● **Work instructions**
Transcribe the listing below exactly, leaving out each image.
--
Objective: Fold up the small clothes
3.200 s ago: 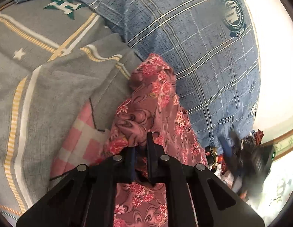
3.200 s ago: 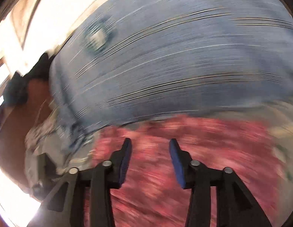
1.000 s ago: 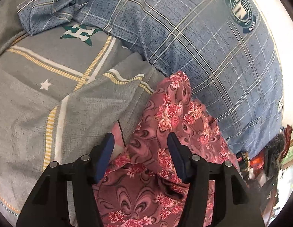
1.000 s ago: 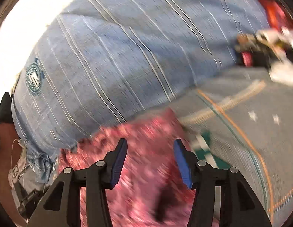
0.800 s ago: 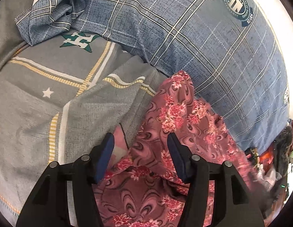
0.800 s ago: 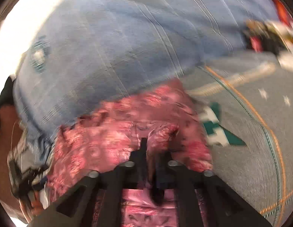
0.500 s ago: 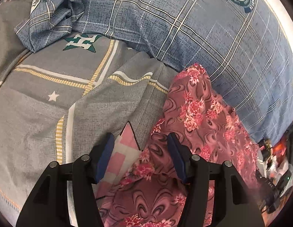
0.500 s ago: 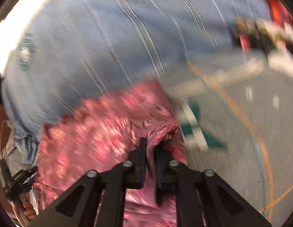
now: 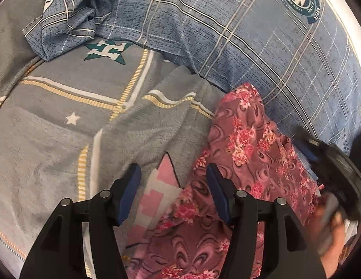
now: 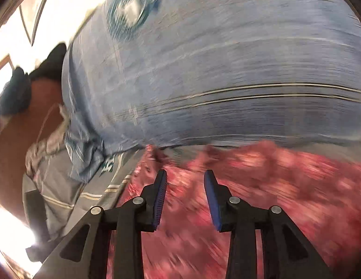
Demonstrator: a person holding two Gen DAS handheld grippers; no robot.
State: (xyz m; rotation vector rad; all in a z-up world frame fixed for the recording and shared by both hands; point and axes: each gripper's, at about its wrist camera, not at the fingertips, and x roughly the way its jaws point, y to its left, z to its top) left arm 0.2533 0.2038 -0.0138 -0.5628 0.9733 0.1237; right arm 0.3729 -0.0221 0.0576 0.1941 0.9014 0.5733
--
● **Exercise result**
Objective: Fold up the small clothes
3.200 s ago: 
3.200 s ago: 
1.000 s ago: 
1.000 s ago: 
0.800 s ago: 
0.800 s ago: 
0.500 s ago: 
0.500 s ago: 
now: 
now: 
Demonstrator: a person holding two Gen DAS handheld grippers; no robot.
State: (xyz m; rotation vector rad; all in a z-up world frame fixed for the recording and shared by both hands; point and axes: each gripper's, at about its wrist camera, not at the fingertips, and x roughly the way its jaws point, y to its left, z to its top) left arm 0.2533 0.2038 -0.0138 -0.5628 0.9733 0.1237; right arm 0.3729 -0.0221 0.0576 0.1941 0.9014 0.5733

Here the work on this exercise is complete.